5. Motherhood is a big topic of mine. Once you were on the list, how did you deal with new creative opportunities and being a mother of young children?
When you are a mother and at home, but also writing from home, it is difficult to be perceived as ‘working’. I often felt what I did was not regarded as work. I was seen as someone who had the time to take two hours off in the middle of the day because I didn’t really ‘do’ anything. But I saw writing as my job. It is a craft, a skill. I had to be disciplined and ruthless, and people had to know that I couldn’t ‘give’ all the time. I do feel women have a better deal now, when it comes to writing and publishing.
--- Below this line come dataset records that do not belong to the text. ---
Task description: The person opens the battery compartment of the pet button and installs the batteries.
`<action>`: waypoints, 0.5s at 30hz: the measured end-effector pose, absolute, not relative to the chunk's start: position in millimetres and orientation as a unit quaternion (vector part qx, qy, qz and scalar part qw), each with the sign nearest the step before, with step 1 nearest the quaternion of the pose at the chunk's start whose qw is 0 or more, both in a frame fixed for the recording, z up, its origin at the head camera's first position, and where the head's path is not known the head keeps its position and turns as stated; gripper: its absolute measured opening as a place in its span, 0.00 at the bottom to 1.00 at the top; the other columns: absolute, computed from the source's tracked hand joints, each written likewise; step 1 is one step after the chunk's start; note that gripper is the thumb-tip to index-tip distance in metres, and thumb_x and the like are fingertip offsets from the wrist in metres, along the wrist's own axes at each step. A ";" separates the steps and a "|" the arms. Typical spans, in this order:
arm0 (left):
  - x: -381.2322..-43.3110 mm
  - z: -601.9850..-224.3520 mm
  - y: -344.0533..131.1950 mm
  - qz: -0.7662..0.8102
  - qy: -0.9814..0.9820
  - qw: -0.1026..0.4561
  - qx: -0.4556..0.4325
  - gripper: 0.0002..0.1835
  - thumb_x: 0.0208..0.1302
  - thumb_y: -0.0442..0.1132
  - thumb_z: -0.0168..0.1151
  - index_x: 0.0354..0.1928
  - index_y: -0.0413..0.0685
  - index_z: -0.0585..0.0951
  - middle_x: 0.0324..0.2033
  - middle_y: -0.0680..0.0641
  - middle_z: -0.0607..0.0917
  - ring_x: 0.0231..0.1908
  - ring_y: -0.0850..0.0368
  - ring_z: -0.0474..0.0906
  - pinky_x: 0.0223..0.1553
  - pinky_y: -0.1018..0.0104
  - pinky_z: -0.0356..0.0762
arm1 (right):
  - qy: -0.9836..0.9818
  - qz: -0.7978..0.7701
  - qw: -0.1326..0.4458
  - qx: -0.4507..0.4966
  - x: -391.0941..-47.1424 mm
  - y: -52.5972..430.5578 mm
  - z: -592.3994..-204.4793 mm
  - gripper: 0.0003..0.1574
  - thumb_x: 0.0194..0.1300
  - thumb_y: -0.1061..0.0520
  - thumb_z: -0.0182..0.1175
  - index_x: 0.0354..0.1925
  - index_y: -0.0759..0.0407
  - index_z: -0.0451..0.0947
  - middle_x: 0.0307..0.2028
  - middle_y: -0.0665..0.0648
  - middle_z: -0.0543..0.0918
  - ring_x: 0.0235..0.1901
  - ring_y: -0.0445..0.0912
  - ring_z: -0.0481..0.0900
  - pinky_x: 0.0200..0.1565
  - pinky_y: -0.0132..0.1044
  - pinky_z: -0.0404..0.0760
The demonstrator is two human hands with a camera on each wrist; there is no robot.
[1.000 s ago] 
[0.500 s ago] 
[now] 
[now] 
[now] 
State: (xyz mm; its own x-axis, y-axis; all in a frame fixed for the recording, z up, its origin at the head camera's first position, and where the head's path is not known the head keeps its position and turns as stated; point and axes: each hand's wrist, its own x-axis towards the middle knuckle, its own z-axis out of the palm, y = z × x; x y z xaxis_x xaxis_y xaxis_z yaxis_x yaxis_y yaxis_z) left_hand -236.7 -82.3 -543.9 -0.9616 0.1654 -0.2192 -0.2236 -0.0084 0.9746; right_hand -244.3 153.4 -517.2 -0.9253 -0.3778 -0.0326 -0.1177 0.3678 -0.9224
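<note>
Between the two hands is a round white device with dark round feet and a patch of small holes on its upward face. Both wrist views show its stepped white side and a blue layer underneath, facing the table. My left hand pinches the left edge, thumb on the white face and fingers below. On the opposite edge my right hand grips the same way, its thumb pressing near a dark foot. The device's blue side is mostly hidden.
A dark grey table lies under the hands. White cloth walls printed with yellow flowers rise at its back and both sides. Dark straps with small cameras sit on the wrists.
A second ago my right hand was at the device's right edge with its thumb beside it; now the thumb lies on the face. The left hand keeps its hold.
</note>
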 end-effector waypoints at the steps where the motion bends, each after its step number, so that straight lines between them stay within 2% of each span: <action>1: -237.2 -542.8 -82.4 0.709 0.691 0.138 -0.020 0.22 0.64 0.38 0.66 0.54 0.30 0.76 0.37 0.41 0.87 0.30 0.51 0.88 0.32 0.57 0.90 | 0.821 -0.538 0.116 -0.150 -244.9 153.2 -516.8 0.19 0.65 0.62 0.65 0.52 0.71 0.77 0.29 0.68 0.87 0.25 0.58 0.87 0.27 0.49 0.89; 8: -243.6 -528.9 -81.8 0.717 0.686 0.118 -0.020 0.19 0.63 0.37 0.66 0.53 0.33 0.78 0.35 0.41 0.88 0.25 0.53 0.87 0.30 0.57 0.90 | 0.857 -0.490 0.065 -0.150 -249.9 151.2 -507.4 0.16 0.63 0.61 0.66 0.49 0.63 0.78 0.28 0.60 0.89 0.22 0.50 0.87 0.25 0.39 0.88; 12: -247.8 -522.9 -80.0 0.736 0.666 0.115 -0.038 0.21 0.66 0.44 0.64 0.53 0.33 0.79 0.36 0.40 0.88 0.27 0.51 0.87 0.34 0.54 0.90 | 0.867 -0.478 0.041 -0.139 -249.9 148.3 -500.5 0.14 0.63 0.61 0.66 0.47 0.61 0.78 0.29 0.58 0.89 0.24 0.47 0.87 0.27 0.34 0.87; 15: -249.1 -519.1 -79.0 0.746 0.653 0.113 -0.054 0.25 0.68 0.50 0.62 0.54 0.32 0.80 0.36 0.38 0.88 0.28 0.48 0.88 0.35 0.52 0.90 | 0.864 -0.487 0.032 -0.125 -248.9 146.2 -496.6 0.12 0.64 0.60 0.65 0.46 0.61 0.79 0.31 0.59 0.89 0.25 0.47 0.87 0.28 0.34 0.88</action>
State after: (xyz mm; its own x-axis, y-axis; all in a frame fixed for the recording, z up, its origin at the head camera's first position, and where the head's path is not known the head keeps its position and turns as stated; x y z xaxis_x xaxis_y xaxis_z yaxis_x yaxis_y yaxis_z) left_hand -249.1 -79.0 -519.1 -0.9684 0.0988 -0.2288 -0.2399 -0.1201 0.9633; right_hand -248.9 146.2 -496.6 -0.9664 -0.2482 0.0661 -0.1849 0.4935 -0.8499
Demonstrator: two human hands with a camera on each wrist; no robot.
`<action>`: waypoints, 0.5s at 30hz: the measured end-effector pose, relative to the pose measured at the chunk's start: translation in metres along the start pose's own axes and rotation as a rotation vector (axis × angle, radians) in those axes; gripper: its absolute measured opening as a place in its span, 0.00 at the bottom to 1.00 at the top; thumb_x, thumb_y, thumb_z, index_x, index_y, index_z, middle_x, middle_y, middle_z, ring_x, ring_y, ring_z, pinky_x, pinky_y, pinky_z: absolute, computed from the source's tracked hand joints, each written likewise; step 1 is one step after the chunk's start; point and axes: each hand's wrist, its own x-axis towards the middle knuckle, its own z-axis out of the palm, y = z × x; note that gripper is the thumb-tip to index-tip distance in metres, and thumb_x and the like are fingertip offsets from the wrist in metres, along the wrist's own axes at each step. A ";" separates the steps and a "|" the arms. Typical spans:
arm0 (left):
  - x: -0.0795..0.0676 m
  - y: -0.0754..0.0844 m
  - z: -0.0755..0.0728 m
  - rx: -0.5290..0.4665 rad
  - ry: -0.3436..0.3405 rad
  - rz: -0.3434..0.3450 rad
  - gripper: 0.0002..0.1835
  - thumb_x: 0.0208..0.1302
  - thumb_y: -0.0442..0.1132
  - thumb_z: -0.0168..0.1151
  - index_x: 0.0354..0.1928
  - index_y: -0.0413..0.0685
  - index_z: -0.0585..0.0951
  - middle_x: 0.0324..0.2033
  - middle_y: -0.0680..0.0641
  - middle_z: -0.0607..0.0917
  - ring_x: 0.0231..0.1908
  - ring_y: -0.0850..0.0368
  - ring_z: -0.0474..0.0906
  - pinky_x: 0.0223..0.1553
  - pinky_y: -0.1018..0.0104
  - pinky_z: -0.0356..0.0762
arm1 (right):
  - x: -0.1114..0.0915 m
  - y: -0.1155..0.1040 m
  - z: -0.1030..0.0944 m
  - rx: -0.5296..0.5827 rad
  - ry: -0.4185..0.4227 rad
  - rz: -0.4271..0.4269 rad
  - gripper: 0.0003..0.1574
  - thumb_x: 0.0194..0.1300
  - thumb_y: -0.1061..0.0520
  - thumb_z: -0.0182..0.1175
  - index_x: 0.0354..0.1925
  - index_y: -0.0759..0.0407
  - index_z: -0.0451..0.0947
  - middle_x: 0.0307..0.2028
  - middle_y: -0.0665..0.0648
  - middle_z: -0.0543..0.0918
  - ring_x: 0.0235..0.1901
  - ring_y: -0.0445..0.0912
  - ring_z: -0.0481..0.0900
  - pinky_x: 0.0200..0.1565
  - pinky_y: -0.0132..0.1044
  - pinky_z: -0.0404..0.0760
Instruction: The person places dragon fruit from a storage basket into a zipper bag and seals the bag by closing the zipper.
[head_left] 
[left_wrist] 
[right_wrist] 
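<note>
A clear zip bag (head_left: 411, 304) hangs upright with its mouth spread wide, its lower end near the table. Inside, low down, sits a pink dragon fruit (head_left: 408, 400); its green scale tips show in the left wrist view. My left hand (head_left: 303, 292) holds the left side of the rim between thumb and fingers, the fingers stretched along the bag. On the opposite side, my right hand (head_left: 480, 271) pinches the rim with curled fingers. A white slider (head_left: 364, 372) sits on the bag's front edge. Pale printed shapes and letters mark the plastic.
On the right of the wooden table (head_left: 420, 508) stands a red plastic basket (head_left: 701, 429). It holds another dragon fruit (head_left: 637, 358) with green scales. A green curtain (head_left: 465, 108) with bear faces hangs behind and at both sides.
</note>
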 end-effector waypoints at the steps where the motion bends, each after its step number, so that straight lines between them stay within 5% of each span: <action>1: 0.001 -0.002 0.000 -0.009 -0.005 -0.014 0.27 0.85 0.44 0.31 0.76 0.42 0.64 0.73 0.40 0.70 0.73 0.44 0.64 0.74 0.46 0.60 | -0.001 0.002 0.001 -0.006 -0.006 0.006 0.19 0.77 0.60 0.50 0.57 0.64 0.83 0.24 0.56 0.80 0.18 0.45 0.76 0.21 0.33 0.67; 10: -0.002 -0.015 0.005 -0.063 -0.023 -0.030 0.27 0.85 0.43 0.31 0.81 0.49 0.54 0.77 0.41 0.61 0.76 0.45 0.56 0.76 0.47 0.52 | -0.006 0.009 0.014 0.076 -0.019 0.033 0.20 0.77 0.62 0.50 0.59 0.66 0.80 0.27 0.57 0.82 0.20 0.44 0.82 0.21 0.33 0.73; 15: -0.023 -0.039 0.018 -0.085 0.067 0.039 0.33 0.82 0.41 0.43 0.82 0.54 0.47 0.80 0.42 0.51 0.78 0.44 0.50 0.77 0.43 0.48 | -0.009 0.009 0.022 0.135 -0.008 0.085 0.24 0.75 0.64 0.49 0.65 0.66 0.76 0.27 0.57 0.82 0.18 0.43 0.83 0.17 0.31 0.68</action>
I’m not saying it’s perfect, but there are more opportunities, more support with the likes of Second Light Network for example. And you see more women taking on editorial roles now.
6. You have written many collections. I regard you as very successful and prolific in your output. How do you regard the past twenty years of your life, as a poet? High points? Regrets? The future, what next?
The ‘Next Generation’ high point was being recognised as a writer of quality. I was very pleased to be selected and placed alongside poets I admired. I don’t feel a pressure to publish anymore. I have a very good relationship with my editor and publisher (Neil Astley at Bloodaxe) and have written eight books of poetry, with plans for another, but I also paint. I have been painting for five years. I’m part of an artists collective called Stour Valley Artists and I enjoy it very much. I am retaining a connection to poetry – using it as inspiration. I’m currently experimenting – taking a single line of poetry and seeing what I paint as a result of reading it. I began to exhibit two years ago, but I would like to treat the painting as I did the writing. To be creative, but not have to think about where it’s going. Whether it be a gallery wall or published page, I prefer to concentrate on the craft, not its destination. And no, no regrets. I felt privileged to be part of the New Generation. It was a good thing to happen.